こんにちは、税理士のおぎーです。
今回は、相続のおける遺言書を残しておいた方がいいケース(代表的な5つのケース)について
公園でハトと戯れる娘(2歳8カ月)
相続における遺言書の作成について
当サイトでも度々紹介しているのですが、相続において揉めない相続を行うためには、生前に遺言書を書くのが有効とされています。
遺言書の種類は3つ。
自筆証書遺言
公正証書遺言
秘密証書遺言
自筆証書遺言
自筆証書遺言とは、自分で書く遺言のことを言います。「字が下手」「字が汚い」という理由で他人が代筆をしたものや、パソコンで作成したものは「無効」となりますので注意が必要です。
特徴はお金を掛けずに、気軽にいつでも作成が可能で、新たに作り直すことができる点ですが、一方で紛失や改ざん・隠される恐れがあり、要件を満たしていない場合にも「無効」となる可能性もあります。遺言の執行時に家庭裁判所の検認手続きが必要となります。
公正証書遺言
公正証書遺言とは、公証役場で公証人に依頼して作成するものです。
特徴は、公証役場で保管されるので紛失や改ざんの心配がなく、検認手続きも必要ないので遺言執行がスピーディに行うことができます。
秘密証書遺言
秘密証書遺言とは、あまり実用的ではないのですが遺言の内容を秘密にしたまま遺言書の存在のみを交渉人に証明してもらうものです。自筆証書遺言とは異なり、自分で署名押印さえすればパソコンでの作成や代筆も可能です。作成した遺言書と2人以上の証人を連れて公証役場に行き作成が認められます。短所は、公正証書遺言より費用がかかり、遺言執行時にも検認手続きが必要となる点です。
遺言書が必要となる代表的な5つケース
では、どういった場合に遺言書を作成する必要があるのか、ケースごとで見ていきましょう。
1、子供も両親もいない夫婦の場合
夫婦の一方がなくなった場合、残された配偶者と亡くなった方の兄弟姉妹がいれば相続人となります。その場合の法定相続割合は
配偶者 3/4
兄弟姉妹 1/4
となります。夫婦で築いてきた財産を兄弟にも配分しなければなりません。遺言書を書いておけば全財産を配偶者に相続させることもできます。
2、農業や個人事業の経営者
事業用資産(農地や工場)は後継者に相続させる必要があります。
場合によっては事業が継続できなくなることもあるので遺言書を書いておくことによって、後継者には事業用資産を中心に相続させ、その他の相続人には現金などを相続させるなどの工夫をすることができます。事業に貢献した後継者には、寄与分を考慮した相続割合にするなどの配慮もできます。
3、行方不明の推定相続人がいる場合
所在が不明で連絡が取れない相続人がいると、遺産分割協議ができないため、遺産としての預貯金が一切引き出せない場合もあります。遺言書を書いておけば通常遺産分割協議が必要なく、遺言の内容を実現するために選任された人(遺言執行者)によって預貯金の引き出しもスムーズにできます。
4、障害者の子供がいる場合
病気や障害のある子どもがいる場合は、将来が心配です。遺言書がなければ健康な子供もそうでない子供も同じ相続分となります。遺言書を書くことによって、障害のある子どもにより多く財産を相続させることもできます。また、成年後見人は遺言で指定しておくこともできます。

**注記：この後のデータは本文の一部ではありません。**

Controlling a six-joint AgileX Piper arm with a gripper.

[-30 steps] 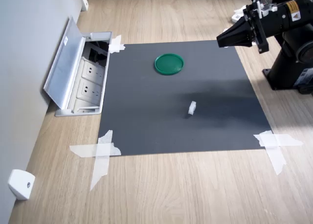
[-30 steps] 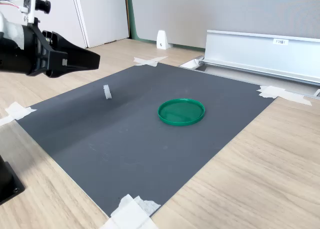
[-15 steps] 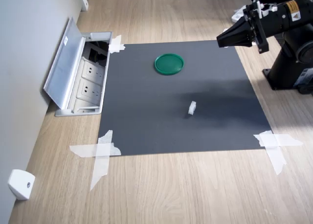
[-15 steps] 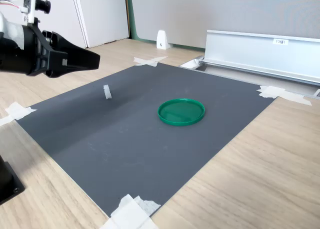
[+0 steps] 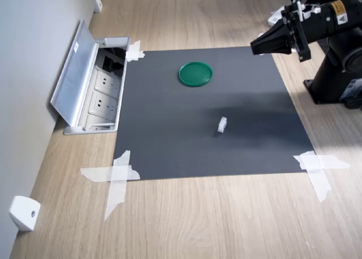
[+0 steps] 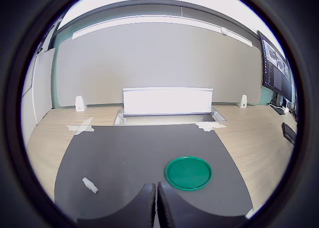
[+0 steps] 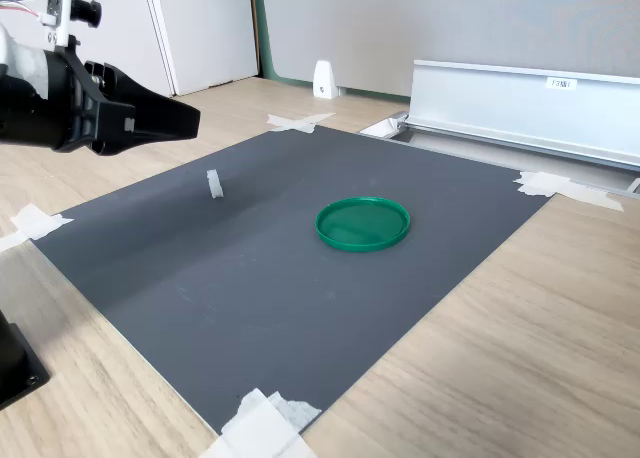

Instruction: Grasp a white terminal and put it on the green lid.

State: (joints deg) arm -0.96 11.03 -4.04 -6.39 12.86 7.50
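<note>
Progress: nothing completed; grasp, lift, transfer and release all outstanding.

Dark mat (image 5: 203, 112), taped at the corners to the wooden table (image 5: 226, 225): carries both task items, well apart.

Gripper (image 5: 254, 45): raised above the mat edge at the first exterior view's right, fingers pressed together, empty.

Green lid (image 5: 195, 74): flat on the mat, nothing on it.

White terminal (image 5: 222, 124): alone on the mat, nearer the first exterior view's bottom than the lid.

View differences:
- First exterior view only: opened floor socket box (image 5: 93, 86), arm base (image 5: 336, 81).
- Second exterior view only: terminal (image 7: 214, 184) seen upright; lid (image 7: 363, 223) with raised rim.
- Wrist view only: closed fingertips (image 6: 148, 208) with barely a slit between; lid (image 6: 189, 172) and terminal (image 6: 90, 185) on opposite sides of them.
</note>
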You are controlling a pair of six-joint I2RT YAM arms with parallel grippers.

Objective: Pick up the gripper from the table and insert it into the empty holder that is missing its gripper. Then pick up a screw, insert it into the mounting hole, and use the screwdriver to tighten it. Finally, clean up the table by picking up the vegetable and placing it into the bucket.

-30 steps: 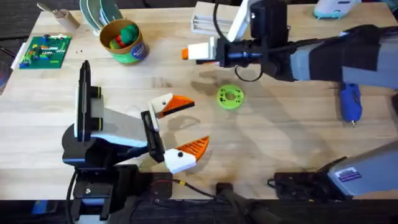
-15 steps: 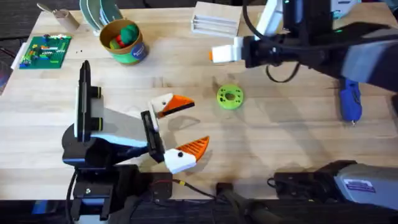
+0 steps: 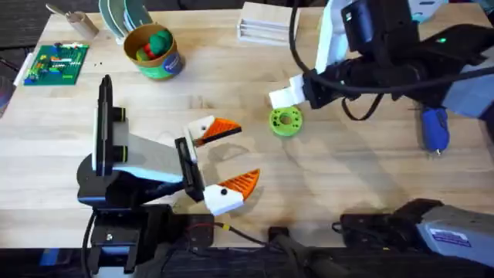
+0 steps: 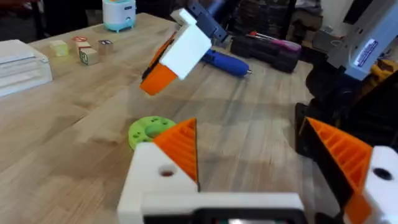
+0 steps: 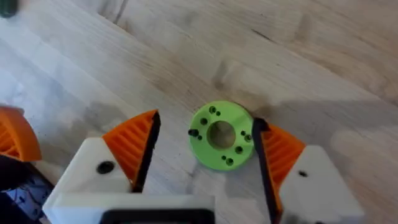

5、特定の人に財産を残したい場合、相続人がいない場合
事情があって婚姻届が出されていない事実上の妻(内縁の妻)や身の回りの世話をしてくれている息子の妻には民法上の相続権がありません。遺言書を書いておけば多くの財産を内縁の妻に残しておくこともできますし、世話になった息子の妻に形として残るもの(現金や株式)を感謝の気持ちとして遺贈させる方法もあります。
また、相続人がいない場合は、最終的に国のものになってしまいます。遺言書を書くことで生前にお世話になった人や、介護などでお世話になった人に遺産を遺贈させることもできます。
まとめ
相続における遺言書を書くべき代表的な5つのケースを上げましたが、
絶対にしなければいけないことではなく
遺言書をできれば残しておいた方がいいケースです。
後々になって、遺言書を残しておけばよかったという
「たら、れば」
がないように5つのケースは覚えておきましょう。
【編集後記】
明日から2月ですが1日から大雪予報。
四国も滅多に平地は雪が降らないので交通機関に注意したいと思います。